● Exercise aim
Lines from the beginning of the data below through the one containing "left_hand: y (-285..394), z" are to be printed exactly as they appear.

[Excerpted data Boundary: Start]

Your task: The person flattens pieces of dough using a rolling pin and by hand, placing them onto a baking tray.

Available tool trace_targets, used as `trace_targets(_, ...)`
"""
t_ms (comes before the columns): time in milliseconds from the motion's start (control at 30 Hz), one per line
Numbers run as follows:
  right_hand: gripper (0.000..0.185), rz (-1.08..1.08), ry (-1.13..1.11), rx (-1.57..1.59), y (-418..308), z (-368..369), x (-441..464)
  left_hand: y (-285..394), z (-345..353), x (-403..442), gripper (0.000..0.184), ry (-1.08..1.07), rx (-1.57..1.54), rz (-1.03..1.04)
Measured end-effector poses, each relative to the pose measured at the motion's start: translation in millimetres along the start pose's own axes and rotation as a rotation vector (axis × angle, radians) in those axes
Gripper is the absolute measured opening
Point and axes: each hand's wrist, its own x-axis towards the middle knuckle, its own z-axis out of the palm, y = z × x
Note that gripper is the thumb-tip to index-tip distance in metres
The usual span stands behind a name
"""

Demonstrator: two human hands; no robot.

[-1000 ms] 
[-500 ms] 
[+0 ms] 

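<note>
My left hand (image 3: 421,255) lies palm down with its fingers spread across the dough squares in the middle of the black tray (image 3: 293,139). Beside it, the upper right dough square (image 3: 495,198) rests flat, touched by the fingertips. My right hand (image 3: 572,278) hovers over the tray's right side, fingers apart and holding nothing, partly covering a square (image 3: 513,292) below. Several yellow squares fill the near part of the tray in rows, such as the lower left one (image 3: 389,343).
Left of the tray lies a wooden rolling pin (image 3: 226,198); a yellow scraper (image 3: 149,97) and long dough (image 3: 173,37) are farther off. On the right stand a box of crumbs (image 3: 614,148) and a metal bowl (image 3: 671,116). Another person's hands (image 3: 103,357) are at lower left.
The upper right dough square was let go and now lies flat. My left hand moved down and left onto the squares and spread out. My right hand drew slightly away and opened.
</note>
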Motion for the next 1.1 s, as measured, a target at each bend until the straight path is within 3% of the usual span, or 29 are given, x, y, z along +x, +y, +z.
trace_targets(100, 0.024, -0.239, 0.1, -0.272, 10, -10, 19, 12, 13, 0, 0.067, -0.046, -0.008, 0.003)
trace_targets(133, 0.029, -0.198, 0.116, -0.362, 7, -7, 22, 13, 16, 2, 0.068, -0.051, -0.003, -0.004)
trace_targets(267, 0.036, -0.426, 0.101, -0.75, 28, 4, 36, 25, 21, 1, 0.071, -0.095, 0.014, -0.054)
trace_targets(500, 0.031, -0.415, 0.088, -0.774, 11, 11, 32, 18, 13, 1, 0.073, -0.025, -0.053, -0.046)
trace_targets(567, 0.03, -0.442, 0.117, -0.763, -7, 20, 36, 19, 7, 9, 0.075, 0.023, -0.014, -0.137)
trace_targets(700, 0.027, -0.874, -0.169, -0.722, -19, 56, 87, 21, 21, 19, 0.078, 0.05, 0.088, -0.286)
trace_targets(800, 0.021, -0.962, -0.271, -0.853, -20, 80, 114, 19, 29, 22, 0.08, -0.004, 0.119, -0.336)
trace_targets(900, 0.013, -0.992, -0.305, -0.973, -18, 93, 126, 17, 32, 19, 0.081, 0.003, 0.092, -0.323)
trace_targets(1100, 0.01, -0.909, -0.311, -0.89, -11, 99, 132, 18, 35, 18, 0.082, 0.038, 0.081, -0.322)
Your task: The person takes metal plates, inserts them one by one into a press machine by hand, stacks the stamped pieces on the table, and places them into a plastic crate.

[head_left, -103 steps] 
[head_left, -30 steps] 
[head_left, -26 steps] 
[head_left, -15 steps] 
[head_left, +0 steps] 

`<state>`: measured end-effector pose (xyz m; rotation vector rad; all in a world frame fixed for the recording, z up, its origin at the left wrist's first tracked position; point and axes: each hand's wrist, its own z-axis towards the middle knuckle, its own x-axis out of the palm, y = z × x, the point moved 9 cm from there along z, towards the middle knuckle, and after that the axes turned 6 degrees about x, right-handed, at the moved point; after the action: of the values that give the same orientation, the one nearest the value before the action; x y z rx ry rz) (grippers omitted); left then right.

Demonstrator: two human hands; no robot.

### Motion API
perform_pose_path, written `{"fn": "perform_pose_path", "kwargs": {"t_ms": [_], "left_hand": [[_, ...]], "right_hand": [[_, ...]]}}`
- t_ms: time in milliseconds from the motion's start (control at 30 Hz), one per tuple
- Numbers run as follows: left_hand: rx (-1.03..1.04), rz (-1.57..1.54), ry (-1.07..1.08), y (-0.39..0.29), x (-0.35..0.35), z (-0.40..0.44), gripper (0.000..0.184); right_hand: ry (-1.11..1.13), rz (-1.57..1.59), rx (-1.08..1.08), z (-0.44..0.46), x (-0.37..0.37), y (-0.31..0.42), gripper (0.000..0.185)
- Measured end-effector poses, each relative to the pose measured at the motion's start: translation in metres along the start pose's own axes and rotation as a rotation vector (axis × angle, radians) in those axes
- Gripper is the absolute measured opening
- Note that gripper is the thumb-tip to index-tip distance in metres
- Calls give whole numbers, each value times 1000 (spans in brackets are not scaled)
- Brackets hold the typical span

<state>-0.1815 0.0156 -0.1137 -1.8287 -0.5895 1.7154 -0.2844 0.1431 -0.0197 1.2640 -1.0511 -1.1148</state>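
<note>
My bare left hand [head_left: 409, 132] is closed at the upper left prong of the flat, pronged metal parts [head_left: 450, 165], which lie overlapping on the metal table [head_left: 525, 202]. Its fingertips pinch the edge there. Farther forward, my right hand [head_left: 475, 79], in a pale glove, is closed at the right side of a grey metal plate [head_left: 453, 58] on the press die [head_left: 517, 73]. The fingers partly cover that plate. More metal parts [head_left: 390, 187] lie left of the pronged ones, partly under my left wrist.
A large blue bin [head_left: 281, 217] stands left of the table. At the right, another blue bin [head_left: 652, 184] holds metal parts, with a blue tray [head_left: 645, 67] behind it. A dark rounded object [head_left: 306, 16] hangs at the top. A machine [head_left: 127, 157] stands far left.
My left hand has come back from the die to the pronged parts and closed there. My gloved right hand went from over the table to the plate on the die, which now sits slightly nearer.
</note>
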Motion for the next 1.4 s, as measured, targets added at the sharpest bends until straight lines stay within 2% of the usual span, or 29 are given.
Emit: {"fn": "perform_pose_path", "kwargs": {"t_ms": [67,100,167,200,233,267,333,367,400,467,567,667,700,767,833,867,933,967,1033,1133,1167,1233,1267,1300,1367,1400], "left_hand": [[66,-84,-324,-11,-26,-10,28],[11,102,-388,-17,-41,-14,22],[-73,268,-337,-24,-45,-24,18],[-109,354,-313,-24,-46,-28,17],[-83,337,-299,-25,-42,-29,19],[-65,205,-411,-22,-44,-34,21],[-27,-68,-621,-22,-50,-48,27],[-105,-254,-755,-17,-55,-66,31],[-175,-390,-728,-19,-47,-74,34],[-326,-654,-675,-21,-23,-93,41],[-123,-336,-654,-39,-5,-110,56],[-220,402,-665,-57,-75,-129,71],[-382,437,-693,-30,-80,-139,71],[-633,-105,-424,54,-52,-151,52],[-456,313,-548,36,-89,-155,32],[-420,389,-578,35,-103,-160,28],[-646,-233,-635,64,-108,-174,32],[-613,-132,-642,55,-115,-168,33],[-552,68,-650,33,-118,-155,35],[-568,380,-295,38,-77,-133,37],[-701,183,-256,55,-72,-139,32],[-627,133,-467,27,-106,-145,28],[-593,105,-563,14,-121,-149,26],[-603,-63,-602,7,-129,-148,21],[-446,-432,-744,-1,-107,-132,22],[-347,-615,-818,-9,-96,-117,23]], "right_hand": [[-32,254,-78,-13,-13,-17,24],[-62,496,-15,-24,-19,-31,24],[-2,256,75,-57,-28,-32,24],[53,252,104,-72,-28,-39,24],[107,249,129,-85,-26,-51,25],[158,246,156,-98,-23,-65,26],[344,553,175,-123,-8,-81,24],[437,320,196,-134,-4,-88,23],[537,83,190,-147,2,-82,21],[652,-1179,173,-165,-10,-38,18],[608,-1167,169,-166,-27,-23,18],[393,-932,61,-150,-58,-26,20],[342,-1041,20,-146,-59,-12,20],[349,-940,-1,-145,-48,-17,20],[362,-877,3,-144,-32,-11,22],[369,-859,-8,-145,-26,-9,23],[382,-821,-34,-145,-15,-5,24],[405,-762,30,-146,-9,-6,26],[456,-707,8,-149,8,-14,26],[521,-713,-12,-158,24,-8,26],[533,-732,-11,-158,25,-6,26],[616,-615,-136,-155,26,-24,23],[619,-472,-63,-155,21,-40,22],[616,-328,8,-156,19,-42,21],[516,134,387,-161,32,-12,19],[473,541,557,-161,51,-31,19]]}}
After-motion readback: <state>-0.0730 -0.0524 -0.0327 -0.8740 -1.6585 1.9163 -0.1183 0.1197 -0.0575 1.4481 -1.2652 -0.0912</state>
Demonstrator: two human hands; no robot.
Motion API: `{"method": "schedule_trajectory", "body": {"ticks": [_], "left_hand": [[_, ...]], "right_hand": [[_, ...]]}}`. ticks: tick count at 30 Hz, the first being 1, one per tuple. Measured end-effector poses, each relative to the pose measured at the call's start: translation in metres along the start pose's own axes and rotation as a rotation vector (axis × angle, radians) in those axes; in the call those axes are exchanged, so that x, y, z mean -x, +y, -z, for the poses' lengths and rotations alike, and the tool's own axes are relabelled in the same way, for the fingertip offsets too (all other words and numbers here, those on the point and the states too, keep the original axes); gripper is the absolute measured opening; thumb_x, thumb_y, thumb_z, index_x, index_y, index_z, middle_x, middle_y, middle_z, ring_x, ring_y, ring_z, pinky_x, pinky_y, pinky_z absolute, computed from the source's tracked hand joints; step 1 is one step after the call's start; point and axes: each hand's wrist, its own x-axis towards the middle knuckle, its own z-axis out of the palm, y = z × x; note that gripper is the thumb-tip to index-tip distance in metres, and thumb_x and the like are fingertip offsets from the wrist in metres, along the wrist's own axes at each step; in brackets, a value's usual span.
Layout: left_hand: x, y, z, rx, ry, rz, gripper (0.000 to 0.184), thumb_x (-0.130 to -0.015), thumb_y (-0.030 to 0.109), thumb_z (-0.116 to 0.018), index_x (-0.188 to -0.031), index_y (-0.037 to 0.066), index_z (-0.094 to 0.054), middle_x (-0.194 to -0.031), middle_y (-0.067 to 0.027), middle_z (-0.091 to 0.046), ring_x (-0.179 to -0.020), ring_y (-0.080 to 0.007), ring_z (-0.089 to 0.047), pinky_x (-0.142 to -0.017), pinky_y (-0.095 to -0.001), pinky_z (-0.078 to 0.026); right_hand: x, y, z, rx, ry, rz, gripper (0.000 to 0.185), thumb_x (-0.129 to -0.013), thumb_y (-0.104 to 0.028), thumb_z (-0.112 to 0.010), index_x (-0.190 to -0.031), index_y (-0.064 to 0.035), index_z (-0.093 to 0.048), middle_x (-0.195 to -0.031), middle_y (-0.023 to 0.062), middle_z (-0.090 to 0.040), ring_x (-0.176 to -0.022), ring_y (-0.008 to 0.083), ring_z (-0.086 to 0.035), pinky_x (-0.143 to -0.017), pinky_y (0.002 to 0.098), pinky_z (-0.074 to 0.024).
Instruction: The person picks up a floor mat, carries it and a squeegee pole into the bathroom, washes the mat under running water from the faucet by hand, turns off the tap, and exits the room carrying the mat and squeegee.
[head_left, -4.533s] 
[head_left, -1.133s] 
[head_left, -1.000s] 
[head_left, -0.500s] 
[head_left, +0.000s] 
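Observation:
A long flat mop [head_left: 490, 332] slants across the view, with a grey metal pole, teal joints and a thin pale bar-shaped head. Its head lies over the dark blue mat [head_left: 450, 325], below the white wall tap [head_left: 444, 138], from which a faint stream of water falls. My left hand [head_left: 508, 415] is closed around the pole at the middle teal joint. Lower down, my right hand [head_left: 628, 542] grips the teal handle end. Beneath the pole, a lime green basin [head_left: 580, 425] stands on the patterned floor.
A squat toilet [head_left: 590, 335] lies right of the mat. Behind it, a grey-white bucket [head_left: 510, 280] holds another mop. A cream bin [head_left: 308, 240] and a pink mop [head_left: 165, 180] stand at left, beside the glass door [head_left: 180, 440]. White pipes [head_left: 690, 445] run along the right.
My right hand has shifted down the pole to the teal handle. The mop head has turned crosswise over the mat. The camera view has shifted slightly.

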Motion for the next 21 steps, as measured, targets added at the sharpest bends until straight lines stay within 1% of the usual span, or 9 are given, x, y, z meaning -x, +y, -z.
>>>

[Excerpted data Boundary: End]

● Solution to the problem
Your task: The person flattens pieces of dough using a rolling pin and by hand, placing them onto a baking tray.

Available tool trace_targets, used as `trace_targets(_, ...)`
"""
t_ms (comes before the columns): time in milliseconds from the motion's start (control at 30 Hz), one per line
Numbers run as follows:
  right_hand: gripper (0.000..0.185), rz (-1.08..1.08), ry (-1.13..1.11), rx (-1.57..1.59), y (-418..308), z (-368..369), x (-441..464)
  left_hand: y (-285..394), z (-345..353), x (-403..442), gripper (0.000..0.184), ry (-1.08..1.07), rx (-1.57..1.54), rz (-1.03..1.04)

Nothing more remains for this exercise.